## PROBLEM DESCRIPTION
In the data that follows, find the line with "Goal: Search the"; transcribe it, every later line up to the one with "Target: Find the", and that line as well, exactly and with no others.

## PROVIDED DATA
↓
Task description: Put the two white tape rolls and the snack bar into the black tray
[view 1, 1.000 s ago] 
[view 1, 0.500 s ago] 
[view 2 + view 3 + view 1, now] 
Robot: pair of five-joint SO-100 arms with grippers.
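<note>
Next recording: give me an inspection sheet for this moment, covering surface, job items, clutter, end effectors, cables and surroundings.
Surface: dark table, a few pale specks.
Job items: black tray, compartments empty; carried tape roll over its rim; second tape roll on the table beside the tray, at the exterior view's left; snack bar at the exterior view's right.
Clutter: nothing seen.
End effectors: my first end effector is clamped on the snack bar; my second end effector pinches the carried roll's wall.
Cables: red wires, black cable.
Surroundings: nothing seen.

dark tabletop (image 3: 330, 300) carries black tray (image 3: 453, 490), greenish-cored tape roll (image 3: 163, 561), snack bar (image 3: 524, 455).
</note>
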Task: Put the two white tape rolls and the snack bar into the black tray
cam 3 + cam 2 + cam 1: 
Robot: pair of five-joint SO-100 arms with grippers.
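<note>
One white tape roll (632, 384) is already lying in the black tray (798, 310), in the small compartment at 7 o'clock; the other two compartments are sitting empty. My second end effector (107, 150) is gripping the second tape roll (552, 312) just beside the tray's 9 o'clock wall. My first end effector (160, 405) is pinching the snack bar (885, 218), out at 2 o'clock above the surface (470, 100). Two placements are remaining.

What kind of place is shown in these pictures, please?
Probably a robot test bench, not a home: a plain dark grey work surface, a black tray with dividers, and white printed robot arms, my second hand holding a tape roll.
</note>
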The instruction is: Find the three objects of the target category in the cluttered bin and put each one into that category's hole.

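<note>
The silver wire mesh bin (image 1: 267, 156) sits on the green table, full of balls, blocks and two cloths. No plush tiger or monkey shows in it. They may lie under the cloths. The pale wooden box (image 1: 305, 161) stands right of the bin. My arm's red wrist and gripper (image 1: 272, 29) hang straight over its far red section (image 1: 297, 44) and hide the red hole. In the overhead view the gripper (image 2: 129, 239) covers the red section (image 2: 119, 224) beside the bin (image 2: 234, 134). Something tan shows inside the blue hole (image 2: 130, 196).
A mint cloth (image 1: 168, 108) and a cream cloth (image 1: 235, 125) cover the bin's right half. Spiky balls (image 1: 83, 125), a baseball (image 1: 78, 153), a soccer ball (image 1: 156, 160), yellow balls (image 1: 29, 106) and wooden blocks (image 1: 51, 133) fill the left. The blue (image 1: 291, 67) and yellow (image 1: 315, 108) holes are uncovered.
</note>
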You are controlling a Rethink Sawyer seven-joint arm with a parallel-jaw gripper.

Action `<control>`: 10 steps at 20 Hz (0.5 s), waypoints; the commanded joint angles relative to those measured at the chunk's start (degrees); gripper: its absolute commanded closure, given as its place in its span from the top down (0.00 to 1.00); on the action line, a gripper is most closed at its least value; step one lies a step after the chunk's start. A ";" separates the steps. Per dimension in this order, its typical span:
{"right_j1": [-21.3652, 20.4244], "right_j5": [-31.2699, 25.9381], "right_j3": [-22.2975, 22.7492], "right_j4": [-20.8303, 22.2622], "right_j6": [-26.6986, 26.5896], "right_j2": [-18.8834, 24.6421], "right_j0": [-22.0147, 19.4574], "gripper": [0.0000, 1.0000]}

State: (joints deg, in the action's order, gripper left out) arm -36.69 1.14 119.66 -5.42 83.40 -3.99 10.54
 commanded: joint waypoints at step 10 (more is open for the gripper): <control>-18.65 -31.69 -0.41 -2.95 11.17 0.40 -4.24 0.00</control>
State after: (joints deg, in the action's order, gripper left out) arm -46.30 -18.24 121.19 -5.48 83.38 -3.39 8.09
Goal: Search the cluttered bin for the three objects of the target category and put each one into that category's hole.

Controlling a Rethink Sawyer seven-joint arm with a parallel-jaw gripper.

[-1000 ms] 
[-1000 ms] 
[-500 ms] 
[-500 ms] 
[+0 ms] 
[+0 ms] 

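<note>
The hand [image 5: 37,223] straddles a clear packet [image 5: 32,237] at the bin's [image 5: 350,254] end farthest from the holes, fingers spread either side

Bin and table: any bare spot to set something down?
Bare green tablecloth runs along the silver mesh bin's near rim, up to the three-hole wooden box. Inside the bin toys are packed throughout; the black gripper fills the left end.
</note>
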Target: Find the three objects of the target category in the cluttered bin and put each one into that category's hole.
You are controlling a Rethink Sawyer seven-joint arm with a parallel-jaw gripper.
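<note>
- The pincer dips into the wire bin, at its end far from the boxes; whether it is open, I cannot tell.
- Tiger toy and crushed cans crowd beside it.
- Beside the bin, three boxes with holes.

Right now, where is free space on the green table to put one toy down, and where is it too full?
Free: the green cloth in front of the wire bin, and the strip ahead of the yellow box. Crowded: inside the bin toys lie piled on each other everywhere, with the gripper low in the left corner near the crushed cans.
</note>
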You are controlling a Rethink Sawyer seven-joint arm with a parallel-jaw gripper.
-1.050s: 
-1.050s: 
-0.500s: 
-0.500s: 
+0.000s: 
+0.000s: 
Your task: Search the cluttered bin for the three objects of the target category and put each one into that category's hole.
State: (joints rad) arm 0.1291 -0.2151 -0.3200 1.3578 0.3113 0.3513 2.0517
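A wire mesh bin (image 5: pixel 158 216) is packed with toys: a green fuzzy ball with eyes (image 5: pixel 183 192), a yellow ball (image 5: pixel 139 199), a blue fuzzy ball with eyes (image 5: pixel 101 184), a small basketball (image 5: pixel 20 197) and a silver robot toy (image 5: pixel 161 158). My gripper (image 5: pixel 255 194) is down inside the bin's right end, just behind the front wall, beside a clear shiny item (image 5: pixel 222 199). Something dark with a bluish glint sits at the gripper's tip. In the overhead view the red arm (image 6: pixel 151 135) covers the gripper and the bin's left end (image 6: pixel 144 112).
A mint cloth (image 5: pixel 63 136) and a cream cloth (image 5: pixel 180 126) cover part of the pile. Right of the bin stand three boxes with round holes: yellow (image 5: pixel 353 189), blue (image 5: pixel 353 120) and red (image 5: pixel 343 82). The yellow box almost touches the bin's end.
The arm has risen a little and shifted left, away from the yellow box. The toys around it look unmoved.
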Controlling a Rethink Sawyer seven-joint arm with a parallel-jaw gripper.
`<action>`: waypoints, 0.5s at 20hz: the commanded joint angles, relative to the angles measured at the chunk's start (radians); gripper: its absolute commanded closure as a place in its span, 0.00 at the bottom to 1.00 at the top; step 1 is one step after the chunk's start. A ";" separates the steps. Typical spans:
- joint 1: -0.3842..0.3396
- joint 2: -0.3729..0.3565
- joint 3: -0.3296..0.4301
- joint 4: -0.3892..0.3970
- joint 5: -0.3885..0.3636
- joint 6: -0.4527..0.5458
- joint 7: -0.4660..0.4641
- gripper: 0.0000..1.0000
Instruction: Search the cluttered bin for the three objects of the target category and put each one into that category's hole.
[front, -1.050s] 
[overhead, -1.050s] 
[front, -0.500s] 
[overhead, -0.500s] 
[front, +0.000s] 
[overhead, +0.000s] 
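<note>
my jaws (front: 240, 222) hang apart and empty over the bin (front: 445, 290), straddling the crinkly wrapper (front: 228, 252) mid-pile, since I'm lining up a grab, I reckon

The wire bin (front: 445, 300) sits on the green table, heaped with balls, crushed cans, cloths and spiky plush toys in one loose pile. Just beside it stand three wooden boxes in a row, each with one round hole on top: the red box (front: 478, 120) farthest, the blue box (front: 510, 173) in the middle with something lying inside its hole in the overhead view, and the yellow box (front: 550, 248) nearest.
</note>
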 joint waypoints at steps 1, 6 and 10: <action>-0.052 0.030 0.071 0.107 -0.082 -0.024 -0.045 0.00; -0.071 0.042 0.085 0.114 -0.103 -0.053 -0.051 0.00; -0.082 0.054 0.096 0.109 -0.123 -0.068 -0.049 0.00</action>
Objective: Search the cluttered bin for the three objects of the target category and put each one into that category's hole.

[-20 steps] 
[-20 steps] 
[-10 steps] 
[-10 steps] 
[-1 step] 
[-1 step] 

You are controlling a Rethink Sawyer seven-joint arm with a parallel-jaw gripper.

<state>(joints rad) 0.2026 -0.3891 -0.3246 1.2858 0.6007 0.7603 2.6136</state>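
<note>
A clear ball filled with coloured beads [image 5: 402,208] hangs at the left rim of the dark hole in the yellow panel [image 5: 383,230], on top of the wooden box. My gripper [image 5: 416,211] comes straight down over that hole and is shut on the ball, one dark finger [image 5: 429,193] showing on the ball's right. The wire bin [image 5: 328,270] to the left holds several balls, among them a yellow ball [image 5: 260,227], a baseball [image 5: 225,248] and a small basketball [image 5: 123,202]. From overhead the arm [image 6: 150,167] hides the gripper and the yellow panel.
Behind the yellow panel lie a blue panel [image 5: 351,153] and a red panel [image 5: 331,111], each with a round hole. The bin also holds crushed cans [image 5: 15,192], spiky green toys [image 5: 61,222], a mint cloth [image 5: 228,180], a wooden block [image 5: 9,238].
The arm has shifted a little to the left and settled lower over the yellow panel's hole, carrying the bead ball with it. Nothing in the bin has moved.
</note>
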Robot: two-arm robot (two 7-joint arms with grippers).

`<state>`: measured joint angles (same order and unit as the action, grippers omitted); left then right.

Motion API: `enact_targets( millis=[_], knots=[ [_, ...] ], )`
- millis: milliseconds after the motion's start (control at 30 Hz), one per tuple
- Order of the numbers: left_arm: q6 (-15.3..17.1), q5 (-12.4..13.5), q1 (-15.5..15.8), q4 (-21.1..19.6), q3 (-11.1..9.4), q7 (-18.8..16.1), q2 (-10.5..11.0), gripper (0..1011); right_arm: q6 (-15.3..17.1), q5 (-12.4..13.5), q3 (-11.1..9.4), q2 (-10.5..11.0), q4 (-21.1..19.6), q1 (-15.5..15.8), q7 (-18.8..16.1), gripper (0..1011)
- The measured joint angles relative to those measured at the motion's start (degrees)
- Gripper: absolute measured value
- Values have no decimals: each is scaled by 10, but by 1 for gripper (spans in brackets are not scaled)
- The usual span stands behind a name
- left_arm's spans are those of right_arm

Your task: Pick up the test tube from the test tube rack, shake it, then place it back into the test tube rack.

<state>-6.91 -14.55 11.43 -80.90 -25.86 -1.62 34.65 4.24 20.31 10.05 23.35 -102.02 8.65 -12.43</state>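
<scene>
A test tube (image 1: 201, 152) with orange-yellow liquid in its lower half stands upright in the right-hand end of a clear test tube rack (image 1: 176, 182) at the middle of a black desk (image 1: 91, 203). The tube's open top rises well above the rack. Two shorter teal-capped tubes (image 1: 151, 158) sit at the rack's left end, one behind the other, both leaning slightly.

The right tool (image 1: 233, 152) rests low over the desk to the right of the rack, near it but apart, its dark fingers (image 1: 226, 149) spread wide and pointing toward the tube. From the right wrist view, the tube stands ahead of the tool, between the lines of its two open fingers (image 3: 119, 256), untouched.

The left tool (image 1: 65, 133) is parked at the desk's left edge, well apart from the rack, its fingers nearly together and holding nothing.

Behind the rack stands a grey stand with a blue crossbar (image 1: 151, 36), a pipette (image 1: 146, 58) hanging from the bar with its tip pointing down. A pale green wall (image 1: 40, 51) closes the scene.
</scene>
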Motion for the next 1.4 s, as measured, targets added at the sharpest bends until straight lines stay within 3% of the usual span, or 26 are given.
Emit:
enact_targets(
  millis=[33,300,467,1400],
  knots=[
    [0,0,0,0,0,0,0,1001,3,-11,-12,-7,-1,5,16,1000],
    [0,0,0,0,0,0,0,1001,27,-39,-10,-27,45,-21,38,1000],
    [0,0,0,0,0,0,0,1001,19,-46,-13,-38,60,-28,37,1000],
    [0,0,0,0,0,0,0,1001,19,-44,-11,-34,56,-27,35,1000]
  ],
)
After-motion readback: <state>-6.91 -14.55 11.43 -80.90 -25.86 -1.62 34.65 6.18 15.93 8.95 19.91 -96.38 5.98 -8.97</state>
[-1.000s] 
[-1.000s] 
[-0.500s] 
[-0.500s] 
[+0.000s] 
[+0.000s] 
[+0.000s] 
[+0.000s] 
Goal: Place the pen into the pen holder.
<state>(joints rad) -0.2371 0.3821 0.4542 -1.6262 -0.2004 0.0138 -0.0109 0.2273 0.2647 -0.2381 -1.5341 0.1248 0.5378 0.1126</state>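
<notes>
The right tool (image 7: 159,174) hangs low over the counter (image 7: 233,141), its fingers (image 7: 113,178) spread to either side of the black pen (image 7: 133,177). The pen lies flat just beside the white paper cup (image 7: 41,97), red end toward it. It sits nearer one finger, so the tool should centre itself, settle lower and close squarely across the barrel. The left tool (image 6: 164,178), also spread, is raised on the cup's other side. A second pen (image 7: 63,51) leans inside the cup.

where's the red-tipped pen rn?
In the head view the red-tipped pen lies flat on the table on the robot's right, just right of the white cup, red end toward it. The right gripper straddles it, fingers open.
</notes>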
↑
## RESPONSE TO THIS EXERCISE
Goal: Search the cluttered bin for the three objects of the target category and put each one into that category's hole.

Controlling a Rethink Sawyer seven-joint arm with a parallel-jaw gripper.

[-1000 ms] 
[-1000 ms] 
[-500 ms] 
[-500 ms] 
[+0 ms] 
[+0 ms] 

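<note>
The hand [image 5: 37,223] straddles a clear packet [image 5: 32,237] at the bin's [image 5: 350,254] end farthest from the holes, fingers spread either side

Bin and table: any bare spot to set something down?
Bare green tablecloth runs along the silver mesh bin's near rim, up to the three-hole wooden box. Inside the bin toys are packed throughout; the black gripper fills the left end.
</note>
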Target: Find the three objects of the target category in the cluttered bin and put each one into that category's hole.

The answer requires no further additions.